前者としての謂いは、強制収容所にあった彼が、その過酷な状況にのまれないために、「現在」であったその非情時を、戦争が終結して無事ウイーン大学教授となり、講堂の壇上で大勢の聴衆を前にして回顧している「過去」として認識するようにしたという、大胆な思考実験というか、きわめてプラグマティックな現在把持の技法を紹介しているコトにつきるだろう。でも、果たしてこれは、万人に開かれた方法なのだろうか?否である場合、どのような精神がそれを可能とするのだろうか......たいへん興味深いのは、あの、内田樹先生が、しばしばフランクルと類似した戦略について述べていることである。内田先生が依拠するのは、ご自身の合気道での経験、研究対象でもある、フランスの精神分析医/思想家・ジャック・ラカンが展開している「未来完了」というキーターム、そして、知己の格闘家たちが伝える体験談である(このことについては、どなたかのブログ上でも御指摘されていたかと思うが、URLをデリートしてしまった。。。ご紹介できなくてちょっと残念)。

内田氏の最近の言及例
http://blog.tatsuru.com/2007/02/20_1015.php
http://blog.tatsuru.com/archives/000828.php

そして、「時間」と「存在」については、人生に於ける苦悩を業績として、つまりは、人間は苦悩する存在=苦悩を業績とする存在とみなし、万人が恐れる死をもってこそ、すなわち、「過去形の存在者」となることで、我々は完全な存在となると語っていることに、読者は彼独自の思考を、あるいは、真摯な宗教者としての世界観を感じ取ることになるだろう。

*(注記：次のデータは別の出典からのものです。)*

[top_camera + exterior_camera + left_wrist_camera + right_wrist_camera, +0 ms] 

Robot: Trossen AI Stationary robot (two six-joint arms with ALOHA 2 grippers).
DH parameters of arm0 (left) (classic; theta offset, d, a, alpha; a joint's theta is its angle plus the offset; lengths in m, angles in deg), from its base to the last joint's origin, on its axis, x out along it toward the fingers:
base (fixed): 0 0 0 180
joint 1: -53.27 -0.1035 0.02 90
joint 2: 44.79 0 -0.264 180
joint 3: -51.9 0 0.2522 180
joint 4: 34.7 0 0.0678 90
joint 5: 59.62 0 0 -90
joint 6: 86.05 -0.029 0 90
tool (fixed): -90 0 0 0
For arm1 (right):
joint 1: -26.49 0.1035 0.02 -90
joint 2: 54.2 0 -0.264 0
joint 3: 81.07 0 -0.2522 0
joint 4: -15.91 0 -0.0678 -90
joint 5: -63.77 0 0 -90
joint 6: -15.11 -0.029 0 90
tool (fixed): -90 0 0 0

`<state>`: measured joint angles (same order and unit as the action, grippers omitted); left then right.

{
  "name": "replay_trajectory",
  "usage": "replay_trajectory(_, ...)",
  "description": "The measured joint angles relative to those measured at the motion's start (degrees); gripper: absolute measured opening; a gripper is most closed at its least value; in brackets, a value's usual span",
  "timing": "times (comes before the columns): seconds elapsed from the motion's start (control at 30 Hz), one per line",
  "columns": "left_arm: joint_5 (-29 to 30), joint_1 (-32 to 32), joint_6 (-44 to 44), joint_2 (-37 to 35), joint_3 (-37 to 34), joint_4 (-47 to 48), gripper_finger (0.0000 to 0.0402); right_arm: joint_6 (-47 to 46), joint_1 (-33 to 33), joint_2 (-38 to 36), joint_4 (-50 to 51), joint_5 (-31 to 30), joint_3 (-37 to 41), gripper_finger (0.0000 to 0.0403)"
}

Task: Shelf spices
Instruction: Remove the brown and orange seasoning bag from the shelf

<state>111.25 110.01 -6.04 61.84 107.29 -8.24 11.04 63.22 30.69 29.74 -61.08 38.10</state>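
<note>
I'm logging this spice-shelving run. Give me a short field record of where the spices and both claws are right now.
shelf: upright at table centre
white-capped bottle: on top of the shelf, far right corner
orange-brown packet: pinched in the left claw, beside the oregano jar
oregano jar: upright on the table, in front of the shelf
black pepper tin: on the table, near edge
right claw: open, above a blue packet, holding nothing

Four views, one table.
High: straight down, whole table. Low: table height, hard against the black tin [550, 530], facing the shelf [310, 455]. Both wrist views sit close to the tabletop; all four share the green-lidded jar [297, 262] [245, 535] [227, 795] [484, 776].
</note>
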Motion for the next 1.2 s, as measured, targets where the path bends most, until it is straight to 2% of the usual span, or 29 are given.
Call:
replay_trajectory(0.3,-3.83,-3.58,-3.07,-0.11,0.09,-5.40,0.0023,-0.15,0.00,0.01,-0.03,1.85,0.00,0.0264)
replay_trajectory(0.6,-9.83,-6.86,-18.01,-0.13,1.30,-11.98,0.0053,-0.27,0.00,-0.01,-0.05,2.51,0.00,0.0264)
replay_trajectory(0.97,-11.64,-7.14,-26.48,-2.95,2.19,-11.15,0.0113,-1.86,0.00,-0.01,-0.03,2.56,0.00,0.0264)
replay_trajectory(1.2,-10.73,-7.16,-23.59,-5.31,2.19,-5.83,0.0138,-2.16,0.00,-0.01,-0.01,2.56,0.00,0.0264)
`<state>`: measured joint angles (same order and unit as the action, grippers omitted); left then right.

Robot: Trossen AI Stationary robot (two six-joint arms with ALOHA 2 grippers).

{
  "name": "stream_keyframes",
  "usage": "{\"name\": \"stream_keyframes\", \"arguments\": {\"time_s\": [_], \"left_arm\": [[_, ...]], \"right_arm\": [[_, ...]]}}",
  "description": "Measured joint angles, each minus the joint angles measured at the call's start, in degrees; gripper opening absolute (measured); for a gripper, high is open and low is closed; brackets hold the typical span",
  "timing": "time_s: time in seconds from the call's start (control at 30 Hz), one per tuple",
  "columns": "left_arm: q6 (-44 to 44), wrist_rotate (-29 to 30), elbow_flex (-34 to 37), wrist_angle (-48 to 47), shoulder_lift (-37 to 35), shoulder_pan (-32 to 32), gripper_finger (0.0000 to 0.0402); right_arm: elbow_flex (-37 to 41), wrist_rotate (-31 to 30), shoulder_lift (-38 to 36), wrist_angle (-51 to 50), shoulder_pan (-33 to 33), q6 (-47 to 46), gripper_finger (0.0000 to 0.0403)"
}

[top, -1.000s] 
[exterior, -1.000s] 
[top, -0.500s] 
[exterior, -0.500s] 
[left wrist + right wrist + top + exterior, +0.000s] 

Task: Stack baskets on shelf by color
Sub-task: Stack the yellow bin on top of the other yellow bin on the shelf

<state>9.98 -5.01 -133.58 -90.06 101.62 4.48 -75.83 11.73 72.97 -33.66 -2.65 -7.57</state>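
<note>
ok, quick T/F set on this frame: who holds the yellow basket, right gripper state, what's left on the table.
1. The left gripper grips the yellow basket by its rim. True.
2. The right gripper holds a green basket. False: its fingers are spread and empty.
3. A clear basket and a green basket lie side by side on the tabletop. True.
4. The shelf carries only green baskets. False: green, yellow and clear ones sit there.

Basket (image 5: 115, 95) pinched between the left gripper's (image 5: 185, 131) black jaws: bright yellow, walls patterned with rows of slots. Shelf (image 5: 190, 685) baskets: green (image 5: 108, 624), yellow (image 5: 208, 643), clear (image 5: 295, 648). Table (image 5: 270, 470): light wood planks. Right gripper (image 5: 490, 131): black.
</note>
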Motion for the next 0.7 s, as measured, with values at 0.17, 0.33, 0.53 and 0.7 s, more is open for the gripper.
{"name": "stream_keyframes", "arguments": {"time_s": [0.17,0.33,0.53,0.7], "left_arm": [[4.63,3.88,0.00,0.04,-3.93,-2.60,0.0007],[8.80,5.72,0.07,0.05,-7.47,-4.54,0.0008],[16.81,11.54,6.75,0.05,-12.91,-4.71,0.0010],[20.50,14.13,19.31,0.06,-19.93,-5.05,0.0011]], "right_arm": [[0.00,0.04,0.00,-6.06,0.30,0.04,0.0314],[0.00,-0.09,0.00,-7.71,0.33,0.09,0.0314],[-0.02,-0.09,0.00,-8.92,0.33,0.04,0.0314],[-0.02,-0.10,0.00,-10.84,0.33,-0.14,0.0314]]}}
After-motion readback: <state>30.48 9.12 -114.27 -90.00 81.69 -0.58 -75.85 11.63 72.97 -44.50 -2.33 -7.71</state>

誰もがその存在固有の苦悩を抱え、そこから解放された・されなかったに関わらず、その重みを支えた存在として、死をもって永久の業績と化すこと......この言葉に文学的な芳香を感じる方も少なく無かろうけれど、フランクルにあっては、文学的修辞を以ってして読者を酔わせるような態度は皆無であるので、まさにその通りに彼は考えていたと受け止めざるを得ない。

そう、私も実感している。人類が消滅してしまった後、あるいは、まだ人間並みの知性が誕生する以前の(世界の)過去を措定することができ、それは、接続法的に要請される観想的存在でもあり、かつ、十分リアルな存在でもある。つまり、そこには、我々を引き継ぐ誰かの記憶・回顧は必要条件ではない。全ての認識者が死に絶えた後であっても、かくかくしかじかの出来事が生じたこと、そのこと自体は過去形で実在している。このような、過去の実在論的把握を否定することは、私にとって予想以上に困難なのである。

それでは、人類が滅びてしまった後にも、我々の生きた時間・あり様が過去として・事として実在することを一体全体何が支えているのだろうか。敬虔なユダヤ教徒であったフランクルはそれこそあっけなく「神」と答えたかもしれない。しかし、神を持ち出さずとも十分な支えを構築できるのではないか......いや、けっきょくは、一種のプラシーボ、あるいは、語用論的に有益な言明としてとどまるのではないか......いやいや、全くそうではなく、単なる存在負荷的言明にすぎないのだ......などなどと、気がつけば、「時間」「存在」「実在論」を巡って、まさにグルグル巡っている自分がいることに気がつくのであります。